Thursday, January 28, 2010

Islamists try to exploit Pakistani Water Woes

Islamic militants in Pakistan’s central Punjab province, responsible for various terrorist attacks in India, blaming the region’s water woes on their larger neighbor to garner support. Pakistan’s Roohi desert, a recruiting ground for militants fighting Indian rule in Kashmir, has seen its irrigation water decrease over the past five years

“There was ample water until 2005 – more than enough to grow our crops. Then, suddenly, the number of days that water was available to each village started to drop off and has now reached the point where it has become a serious concern,” The National quoted Ansar Rasheed Sindhu, a farmer from the village of Chak 205 on the Murad Canal 700km south-east of Islamabad as saying.

The dropping water supply has hit hardest subsistence farmers, who depend on the wheat and sugarcane harvests for much of their food and on the sale of cotton for cash. It is rolling back advances made by better quality seeds, fertilizers and pesticides, the paper quotes Mohammed Anwar, a father of three who lives off 1.2 hectares in Chak 205, as saying.

Farmers warn that the lack of water could mean that fertile land will be reclaimed by the desert. Militant groups like Jaish-i-Mohammed and Lashkar-i-Taiba (LiT) assert that Indian dam projects are to blame for the reduced water supply. . “India wants to destroy Pakistan by cutting off our water. Now it wants to build another dam on the Jhelum river to turn Pakistan into a desert and starve us all to death,” says Jamal Din, a former Taliban fighter in Afghanistan, who heads the local chapter of LiT charity Jama’at-ud-Dawah.

Pakistani government officials concede that the filling of the Baglihar dam has reduced water flows into Pakistan. India contends the dam does not violate its accord with Pakistan in 1962 over the use of water from the Indus River and its tributaries, which flow through both countries from the Himalayas. Under the accord, Pakistan had first right of dam construction on the Chenab, but failed to act within a stipulated time because of political indecision and a lack of funding.

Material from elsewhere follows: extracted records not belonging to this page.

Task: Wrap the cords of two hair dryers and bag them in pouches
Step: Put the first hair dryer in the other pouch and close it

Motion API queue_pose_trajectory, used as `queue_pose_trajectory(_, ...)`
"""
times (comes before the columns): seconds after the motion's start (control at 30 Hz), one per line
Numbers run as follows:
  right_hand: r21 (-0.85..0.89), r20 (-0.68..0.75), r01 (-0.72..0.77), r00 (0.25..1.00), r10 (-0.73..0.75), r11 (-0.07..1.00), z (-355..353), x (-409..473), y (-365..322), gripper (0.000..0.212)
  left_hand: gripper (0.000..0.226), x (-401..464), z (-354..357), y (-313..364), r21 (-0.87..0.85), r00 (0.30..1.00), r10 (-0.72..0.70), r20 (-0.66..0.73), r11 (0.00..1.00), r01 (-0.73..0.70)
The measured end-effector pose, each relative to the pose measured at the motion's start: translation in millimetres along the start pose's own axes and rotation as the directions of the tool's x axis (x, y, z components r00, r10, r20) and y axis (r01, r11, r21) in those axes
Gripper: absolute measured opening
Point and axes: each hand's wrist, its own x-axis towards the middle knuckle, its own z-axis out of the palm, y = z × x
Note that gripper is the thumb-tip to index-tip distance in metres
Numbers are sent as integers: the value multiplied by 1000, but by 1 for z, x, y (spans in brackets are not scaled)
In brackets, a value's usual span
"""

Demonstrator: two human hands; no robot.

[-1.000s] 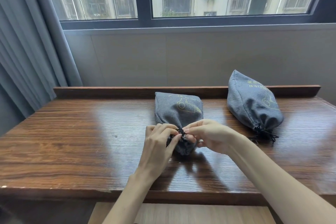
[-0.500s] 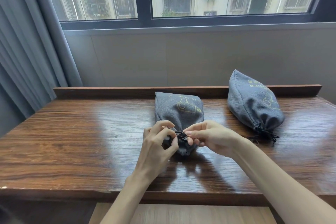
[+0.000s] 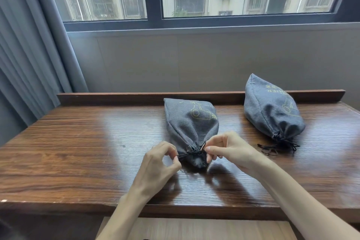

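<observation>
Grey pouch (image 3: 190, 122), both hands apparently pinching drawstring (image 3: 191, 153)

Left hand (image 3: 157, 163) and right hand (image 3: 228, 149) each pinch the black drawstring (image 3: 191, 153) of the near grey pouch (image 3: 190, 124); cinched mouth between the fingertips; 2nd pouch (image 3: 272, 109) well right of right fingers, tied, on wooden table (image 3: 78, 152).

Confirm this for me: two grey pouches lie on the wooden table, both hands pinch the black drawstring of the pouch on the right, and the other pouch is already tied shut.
Wrong pouch. In the head view the left hand and right hand pinch the black drawstring of the middle pouch; the right pouch is the one already tied shut. Both grey pouches do lie on the wooden table.
</observation>
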Motion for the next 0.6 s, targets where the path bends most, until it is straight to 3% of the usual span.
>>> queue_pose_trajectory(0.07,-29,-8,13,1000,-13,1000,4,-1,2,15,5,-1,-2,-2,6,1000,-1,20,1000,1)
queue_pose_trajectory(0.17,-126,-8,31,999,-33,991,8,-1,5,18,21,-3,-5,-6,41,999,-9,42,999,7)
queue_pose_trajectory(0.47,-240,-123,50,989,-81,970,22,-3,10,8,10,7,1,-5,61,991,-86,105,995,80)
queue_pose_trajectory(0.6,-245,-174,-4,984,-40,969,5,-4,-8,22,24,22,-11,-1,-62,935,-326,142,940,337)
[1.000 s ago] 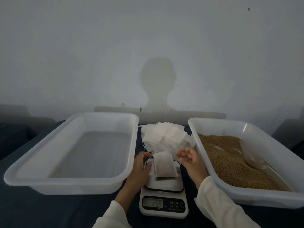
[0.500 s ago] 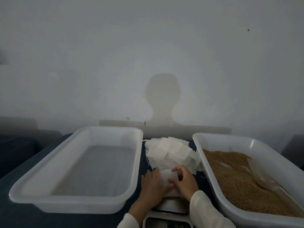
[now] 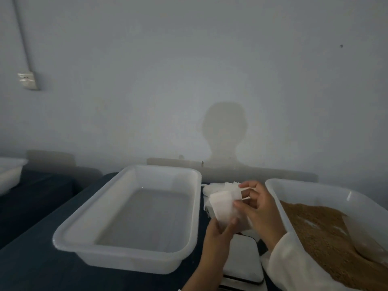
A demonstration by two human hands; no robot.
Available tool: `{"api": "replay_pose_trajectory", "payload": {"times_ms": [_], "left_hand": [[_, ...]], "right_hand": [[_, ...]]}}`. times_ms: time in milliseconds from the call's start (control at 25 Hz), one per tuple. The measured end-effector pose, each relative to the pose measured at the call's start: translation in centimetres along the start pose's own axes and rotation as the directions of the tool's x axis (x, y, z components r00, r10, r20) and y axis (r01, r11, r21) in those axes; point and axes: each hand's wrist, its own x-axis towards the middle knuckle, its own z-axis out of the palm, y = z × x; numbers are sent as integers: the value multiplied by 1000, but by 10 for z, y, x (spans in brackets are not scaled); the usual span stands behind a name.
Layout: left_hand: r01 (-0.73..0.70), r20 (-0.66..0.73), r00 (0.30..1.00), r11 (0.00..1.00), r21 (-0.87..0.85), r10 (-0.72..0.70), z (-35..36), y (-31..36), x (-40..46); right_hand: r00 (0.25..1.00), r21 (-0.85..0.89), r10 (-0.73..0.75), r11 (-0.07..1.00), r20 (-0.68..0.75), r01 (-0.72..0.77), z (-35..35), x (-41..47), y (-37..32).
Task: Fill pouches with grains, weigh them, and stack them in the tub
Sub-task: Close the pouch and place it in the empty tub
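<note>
Both hands hold the pouch [image 3: 225,207] above the scale [image 3: 243,261], left hand [image 3: 218,234] pinching its bottom, right hand [image 3: 257,208] pinching the strings, likely to close it before stacking in the tub [image 3: 130,208] at nine o'clock.

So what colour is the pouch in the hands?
White, slightly translucent; the pouch shows best in the head view.
</note>
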Motion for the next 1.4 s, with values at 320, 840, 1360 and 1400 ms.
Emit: {"api": "replay_pose_trajectory", "payload": {"times_ms": [320, 840, 1360, 1400], "left_hand": [[-240, -126, 909, 746, 621, 397, -140, 95, 5], [336, -361, 920, 169, 927, 154, -290, 83, 21], [435, -275, 871, -380, 816, 408, -287, 74, 16], [418, -259, 869, -346, 840, 422, -280, 76, 15]], "right_hand": [[959, 147, -62, 989, 277, 22, 101, 36, -48], [776, -115, 266, 962, 571, -246, 319, 24, 6], [501, -301, 361, 932, 787, -199, 296, 11, -18], [558, -263, 301, 953, 773, -149, 280, 13, -22]]}}
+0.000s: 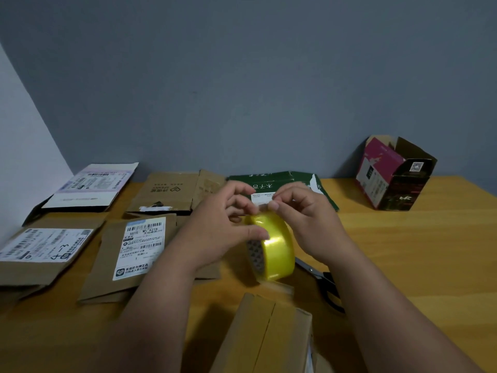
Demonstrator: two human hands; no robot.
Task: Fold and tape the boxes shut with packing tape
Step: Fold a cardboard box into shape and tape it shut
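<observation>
A roll of yellow packing tape (pixel 274 246) is held upright above the wooden table (pixel 403 251). My left hand (pixel 223 227) grips the roll from the left, thumb on its outer face. My right hand (pixel 304 219) pinches at the roll's top edge with thumb and fingertips. Below the roll, near the front edge, stands a brown cardboard box (pixel 269 335) with its top flaps folded together. A short strip of clear tape (pixel 277 285) lies at the box's far end.
Black-handled scissors (pixel 322 278) lie right of the roll, partly under my right forearm. Flattened boxes with shipping labels (pixel 131 251) cover the table's left. A flat green box (pixel 285 184) lies at the back. An open dark and pink box (pixel 392 173) stands at back right.
</observation>
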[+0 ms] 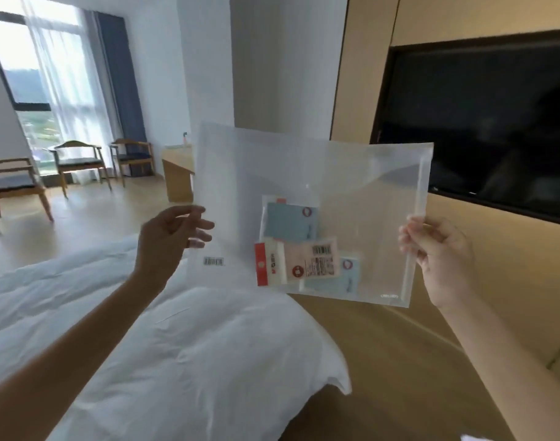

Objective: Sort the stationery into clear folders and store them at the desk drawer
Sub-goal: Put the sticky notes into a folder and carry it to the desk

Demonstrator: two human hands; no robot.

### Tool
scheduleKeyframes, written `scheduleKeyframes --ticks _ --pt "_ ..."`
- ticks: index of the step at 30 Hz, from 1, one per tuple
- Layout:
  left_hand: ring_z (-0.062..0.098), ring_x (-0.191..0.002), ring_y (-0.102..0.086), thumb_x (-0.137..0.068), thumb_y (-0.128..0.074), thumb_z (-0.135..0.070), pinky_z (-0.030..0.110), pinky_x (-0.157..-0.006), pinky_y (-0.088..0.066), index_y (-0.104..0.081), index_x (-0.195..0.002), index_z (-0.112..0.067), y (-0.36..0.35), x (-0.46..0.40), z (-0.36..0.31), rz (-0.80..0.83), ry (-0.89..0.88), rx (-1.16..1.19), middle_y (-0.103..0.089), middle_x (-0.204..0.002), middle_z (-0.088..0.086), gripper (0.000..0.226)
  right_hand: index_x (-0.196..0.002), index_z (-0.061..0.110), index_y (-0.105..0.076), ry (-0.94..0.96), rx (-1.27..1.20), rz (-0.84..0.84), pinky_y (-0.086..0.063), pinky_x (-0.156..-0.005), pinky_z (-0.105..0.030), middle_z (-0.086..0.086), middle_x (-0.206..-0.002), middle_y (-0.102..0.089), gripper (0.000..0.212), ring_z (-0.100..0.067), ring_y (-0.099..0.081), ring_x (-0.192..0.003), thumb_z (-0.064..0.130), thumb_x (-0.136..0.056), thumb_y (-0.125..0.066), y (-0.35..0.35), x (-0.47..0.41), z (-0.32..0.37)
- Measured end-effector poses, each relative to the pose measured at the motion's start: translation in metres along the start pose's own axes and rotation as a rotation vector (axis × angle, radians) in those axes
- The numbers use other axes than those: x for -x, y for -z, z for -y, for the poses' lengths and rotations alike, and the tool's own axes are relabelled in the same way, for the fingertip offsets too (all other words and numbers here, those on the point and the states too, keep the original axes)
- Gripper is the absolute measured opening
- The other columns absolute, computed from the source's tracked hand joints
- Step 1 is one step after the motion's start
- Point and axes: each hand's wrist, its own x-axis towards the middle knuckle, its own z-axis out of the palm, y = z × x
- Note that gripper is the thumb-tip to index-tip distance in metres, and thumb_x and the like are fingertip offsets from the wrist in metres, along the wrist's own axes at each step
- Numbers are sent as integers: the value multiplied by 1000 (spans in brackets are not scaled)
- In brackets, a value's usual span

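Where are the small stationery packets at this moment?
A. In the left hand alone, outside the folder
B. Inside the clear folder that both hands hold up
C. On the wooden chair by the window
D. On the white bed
B: the packets show through the clear folder, which the left hand and the right hand hold up by its side edges above the bed.

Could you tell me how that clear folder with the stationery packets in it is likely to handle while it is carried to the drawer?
The clear folder probably flexes: it is thin plastic, and the left hand and right hand hold opposite edges. It looks light, with only a few flat packets inside. These lie loosely overlapped near the bottom, so they may slide if it tilts.
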Motion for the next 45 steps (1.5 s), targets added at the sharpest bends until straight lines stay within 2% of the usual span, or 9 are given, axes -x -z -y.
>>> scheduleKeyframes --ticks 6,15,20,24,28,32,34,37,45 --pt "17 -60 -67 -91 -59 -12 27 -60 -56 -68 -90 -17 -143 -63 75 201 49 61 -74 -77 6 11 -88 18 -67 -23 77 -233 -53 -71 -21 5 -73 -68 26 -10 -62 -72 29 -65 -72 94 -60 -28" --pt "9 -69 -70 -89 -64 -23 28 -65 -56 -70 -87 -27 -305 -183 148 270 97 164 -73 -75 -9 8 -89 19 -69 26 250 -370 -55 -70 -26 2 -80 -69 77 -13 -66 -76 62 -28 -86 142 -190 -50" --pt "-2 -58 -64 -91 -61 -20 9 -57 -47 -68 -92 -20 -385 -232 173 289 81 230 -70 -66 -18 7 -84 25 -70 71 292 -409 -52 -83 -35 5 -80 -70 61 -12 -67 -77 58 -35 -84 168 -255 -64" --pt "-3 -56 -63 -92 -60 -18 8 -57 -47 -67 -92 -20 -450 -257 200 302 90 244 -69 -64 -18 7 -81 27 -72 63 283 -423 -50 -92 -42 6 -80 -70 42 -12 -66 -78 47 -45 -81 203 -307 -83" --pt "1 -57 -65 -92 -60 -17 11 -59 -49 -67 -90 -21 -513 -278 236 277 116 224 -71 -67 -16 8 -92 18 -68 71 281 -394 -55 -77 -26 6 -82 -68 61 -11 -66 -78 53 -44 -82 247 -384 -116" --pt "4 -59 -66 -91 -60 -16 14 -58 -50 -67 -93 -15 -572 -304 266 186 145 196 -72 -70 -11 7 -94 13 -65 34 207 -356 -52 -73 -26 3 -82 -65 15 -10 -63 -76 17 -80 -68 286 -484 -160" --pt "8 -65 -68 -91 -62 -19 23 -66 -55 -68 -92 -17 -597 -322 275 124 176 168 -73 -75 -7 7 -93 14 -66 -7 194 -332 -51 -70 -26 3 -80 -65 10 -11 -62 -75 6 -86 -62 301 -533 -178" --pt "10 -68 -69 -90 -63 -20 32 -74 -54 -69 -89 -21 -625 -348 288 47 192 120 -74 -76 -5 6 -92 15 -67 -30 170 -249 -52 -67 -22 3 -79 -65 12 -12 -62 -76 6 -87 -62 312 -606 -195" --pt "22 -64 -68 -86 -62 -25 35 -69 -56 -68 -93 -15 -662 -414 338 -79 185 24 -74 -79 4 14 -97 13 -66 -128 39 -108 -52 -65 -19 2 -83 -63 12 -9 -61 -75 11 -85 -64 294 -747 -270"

Pakistan has asked the World Bank to mediate.

Farmers in the region appear, however, not to be buying into either the government’s or the militants’ argument. “The shortages started before India built the dam, shortly after the last local government elections [in 2005]. After big landlords won and gained control, they started stealing water to fill reservoirs on their farms,” Mr Sindhu told The National . “Corruption within the irrigation department is now the issue that needs to be dealt with, but I can see how the poverty that it has caused could be twisted by the militants to meet their own agenda.”